Although natural gas remains the dominant source of electricity generation in ERCOT, accounting for an average 44 percent of electricity generation from 2021 to 2025, solar’s share of the generation mix rose from four percent to 12 percent. During the same period, coal’s share dropped from 19 percent to 13 percent.

EIA predicts about 40 percent of U.S. solar capacity, or 14 billion kilowatt-hours, added in 2026 will come from Texas.

Although EIA expects annual solar generation to exceed annual coal generation in 2026, solar surpassed coal in ERCOT on a monthly basis for the first time in March 2025, when solar generation totaled 4.33 billion kilowatt-hours and coal’s totaled 4.16 billion kilowatt-hours. Solar generation continued to exceed that of coal until August of that year.

“In 2026, we estimate that solar exceeded coal for the first time in March, and we forecast generation from solar installations in ERCOT will continue to exceed that from coal until December, when coal generation exceeds solar,” says EIA. “We expect solar generation to exceed that of coal for every month in 2027 except January and December.”
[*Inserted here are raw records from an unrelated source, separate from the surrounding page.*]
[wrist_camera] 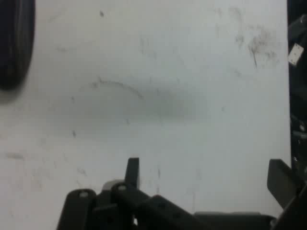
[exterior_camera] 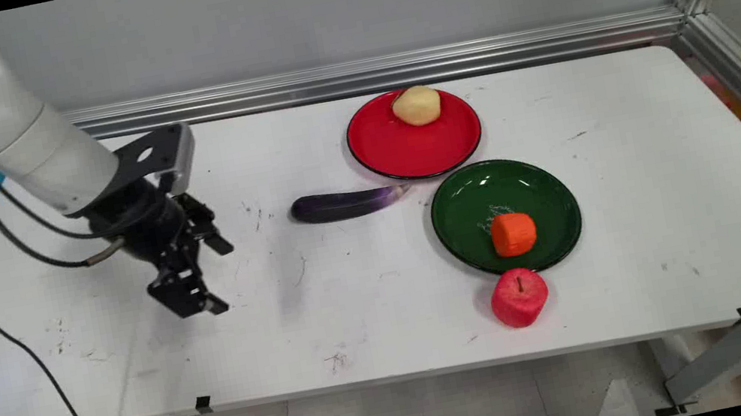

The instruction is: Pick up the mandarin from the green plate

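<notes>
I hover my black two-finger gripper (exterior_camera: 215,277), jaws apart and empty, above bare white table (exterior_camera: 357,302), left of the glossy purple eggplant (exterior_camera: 347,203).

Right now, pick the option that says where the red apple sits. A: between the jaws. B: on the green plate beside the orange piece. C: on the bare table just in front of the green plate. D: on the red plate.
C: the red apple rests on the white table, just off the near rim of the green plate.
</notes>
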`<state>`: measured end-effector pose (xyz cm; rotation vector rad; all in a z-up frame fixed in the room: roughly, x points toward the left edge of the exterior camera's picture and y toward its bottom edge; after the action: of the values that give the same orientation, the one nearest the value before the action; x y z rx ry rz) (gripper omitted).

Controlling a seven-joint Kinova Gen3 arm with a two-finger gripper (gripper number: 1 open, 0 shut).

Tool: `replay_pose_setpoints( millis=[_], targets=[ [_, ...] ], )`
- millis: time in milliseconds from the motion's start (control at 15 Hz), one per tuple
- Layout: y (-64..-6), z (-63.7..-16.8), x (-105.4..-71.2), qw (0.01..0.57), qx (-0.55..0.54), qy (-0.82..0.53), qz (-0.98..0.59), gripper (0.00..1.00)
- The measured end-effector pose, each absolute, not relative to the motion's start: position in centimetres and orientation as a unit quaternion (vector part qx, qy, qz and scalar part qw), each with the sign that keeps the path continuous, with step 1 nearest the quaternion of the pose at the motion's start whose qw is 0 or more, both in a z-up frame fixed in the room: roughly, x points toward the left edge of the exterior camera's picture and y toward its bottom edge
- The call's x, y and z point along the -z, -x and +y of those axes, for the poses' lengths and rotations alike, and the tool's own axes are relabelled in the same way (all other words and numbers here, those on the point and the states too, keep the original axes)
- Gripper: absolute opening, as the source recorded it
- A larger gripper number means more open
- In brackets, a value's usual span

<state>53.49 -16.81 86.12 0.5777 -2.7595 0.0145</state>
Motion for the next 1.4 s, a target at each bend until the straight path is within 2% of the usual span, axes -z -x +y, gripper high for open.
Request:
replay_pose_setpoints(
  millis=[733, 1400],
  targets=[
    [-43.1, -21.8, -86.0, 0.259, -0.063, -0.181, -0.947, 1.0],
    [-33.9, -26.2, -81.8, 0.326, -0.1, -0.186, -0.921, 1.0]
  ],
)
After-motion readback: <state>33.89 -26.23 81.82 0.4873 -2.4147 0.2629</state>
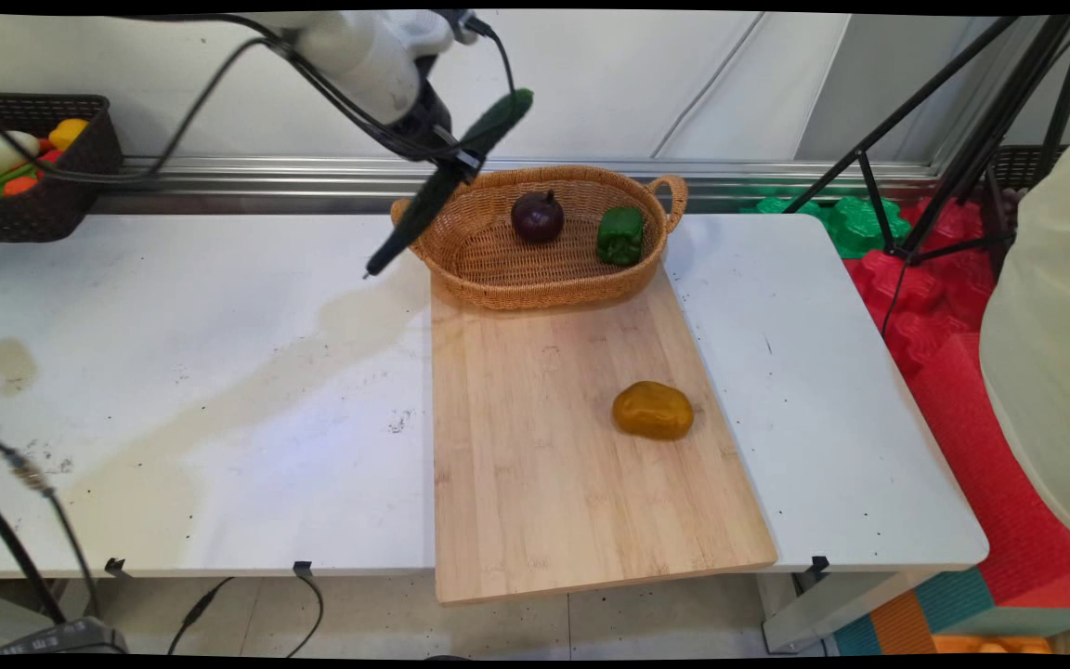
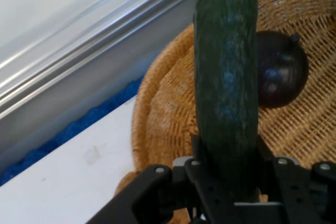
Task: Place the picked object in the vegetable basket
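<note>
Above the basket's (image 1: 549, 269) left rim, gripper (image 1: 447, 158) clamped around a cucumber (image 1: 447, 181), held slanted and airborne, probably gripped mid-length. Onion (image 1: 538, 216) and green pepper (image 1: 620, 235) sit inside basket; potato (image 1: 653, 410) on board (image 1: 554, 465), bench (image 1: 173, 372).

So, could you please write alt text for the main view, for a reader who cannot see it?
A black gripper holds a long dark green cucumber tilted in the air beside the left end of a wicker basket. The basket holds a dark purple onion and a green pepper. It stands on a wooden cutting board, where a yellow-brown potato also lies.
</note>
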Robot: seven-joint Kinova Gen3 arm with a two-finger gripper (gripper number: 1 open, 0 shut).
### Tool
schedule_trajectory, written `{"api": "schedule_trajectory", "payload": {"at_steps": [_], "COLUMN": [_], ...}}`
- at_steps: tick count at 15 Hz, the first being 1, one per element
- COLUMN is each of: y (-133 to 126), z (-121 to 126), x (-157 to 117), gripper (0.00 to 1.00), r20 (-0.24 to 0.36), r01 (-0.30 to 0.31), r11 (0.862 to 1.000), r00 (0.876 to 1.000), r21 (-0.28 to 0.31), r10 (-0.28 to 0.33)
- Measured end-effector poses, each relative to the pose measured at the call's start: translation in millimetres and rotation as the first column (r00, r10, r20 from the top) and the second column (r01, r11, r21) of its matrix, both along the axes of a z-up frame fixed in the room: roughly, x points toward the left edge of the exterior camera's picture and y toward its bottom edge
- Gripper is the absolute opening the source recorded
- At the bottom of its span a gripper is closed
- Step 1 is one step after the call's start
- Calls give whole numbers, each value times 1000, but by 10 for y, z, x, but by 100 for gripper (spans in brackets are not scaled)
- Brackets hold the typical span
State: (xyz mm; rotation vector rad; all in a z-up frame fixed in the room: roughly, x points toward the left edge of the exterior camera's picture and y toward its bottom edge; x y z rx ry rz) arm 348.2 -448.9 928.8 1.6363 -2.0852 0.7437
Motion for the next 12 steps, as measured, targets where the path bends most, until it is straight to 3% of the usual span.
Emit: {"api": "schedule_trajectory", "payload": {"at_steps": [12], "y": [-577], "z": [-531], "x": [-309], "gripper": [0], "r20": [-16], "r01": [-24], "r11": [995], "r00": [1000], "r21": [94], "r10": [25]}}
For 2027, EIA forecasts annual solar generation of 99 billion kilowatt-hours in the ERCOT grid, compared with 66 billion kilowatt-hours of annual coal generation.

In April, ERCOT projected almost 368 billion kilowatt-hours of demand in ERCOT’s territory by 2032. ERCOT’s all-time peak demand hit 85.5 billion kilowatt-hours in August 2023.

“Texas is experiencing exceptional growth and development, which is reshaping how large load demand is identified, verified, and incorporated into long-term planning,” ERCOT President and CEO Pablo Vegas said. “As a result of a changing landscape, we believe this forecast to be higher than expected … load growth.”